O último ensaio reconstitui o percurso de Júlio de Sousa e Costa (1877-1961), um lisboeta de nascimento que se tornou funcionário público e que viveu na Barquinha durante grande parte da sua vida. Tendo conhecido três regimes políticos, como salienta a autora – a monarquia, a Primeira República e o Estado Novo –, a sua notoriedade advém-lhe do seu muito convicto republicanismo e de ter sido autor de várias obras, hoje esquecidas. Em 1943, publicou Júlio de Sousa e Costa um livro sobre o regicídio de 1908, em que se compadece em demasia com o “assassinato dos assassinos” do rei D. Carlos, o que, provocando suspeitas, o levou a ser preso pela Polícia de Vigilância e Defesa do Estado (que pouco depois daria lugar à PIDE), tendo passado cerca de dois meses na tristemente famosa cadeia do Aljube. Sousa e Costa dedicou-se ainda a uma intensa atividade jornalística e investigação histórica a nível regional, com especial incidência no período das Invasões Francesas.
As breves resenhas que fui fazendo dos nove ensaios que compõem esta coletânea deixam de lado imensas informações muito relevantes que, dada a natureza desta recensão, não puderam aqui ser incluídas, pelo que fica o apelo à leitura integral do livro.
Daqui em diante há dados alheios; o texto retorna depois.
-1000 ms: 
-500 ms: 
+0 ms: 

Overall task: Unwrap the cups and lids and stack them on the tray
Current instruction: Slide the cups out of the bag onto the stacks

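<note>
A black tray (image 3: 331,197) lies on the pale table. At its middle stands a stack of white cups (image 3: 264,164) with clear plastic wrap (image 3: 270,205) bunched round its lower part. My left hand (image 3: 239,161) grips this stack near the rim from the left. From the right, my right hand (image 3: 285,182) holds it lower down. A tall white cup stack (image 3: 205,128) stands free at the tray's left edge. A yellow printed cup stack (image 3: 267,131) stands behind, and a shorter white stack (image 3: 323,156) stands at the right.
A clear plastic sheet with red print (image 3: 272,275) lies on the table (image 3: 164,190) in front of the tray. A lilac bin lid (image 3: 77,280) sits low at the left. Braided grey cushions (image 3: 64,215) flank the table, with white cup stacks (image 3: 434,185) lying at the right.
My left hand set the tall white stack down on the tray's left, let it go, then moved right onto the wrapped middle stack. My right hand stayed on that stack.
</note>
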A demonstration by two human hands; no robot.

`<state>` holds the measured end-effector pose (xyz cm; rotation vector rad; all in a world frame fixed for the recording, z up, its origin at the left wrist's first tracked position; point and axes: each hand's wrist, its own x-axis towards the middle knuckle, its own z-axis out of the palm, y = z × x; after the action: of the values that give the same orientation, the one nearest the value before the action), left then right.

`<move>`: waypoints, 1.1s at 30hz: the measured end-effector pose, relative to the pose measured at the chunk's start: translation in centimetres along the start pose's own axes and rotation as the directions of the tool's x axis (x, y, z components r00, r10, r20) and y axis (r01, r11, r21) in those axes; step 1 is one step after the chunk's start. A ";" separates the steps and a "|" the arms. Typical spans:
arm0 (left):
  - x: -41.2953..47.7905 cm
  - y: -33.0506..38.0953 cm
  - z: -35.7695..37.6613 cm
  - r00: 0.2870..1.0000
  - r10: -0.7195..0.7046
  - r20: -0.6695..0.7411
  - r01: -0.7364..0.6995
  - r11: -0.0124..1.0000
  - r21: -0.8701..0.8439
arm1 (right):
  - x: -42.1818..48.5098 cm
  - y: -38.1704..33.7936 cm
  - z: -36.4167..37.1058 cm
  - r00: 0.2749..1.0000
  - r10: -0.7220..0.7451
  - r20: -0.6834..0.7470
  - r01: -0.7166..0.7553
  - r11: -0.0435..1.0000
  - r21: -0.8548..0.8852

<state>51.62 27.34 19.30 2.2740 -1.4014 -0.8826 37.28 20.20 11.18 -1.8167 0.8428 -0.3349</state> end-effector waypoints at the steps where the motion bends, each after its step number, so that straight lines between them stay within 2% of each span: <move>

Ademais, em todos os ensaios, a autora tem a preocupação de enquadrar no âmbito nacional, e rigorosamente, os acontecimentos e as personalidades sobre as quais escreve, e essa não será uma das qualidades menores deste volume.
Ao excelente trabalho de edição, da responsabilidade de João Carlos Lopes, faltará apenas a informação da proveniência exata de cada um dos ensaios (número e data das edições da “Nova Augusta” onde inicialmente foram sendo publicados), e o leitor entusiasmado que eu fui reclamou uma ou outra vez por mais ilustrações. Uma última palavra para a capa e contracapa do livro, em que se reproduz por inteiro uma belíssima fotografia (que parece ser dos primeiros anos do século XX), um instantâneo povoado, sem ponta de pose ou de postal ilustrado, que nos dá o flagrante “espírito do lugar” da estação do Entroncamento.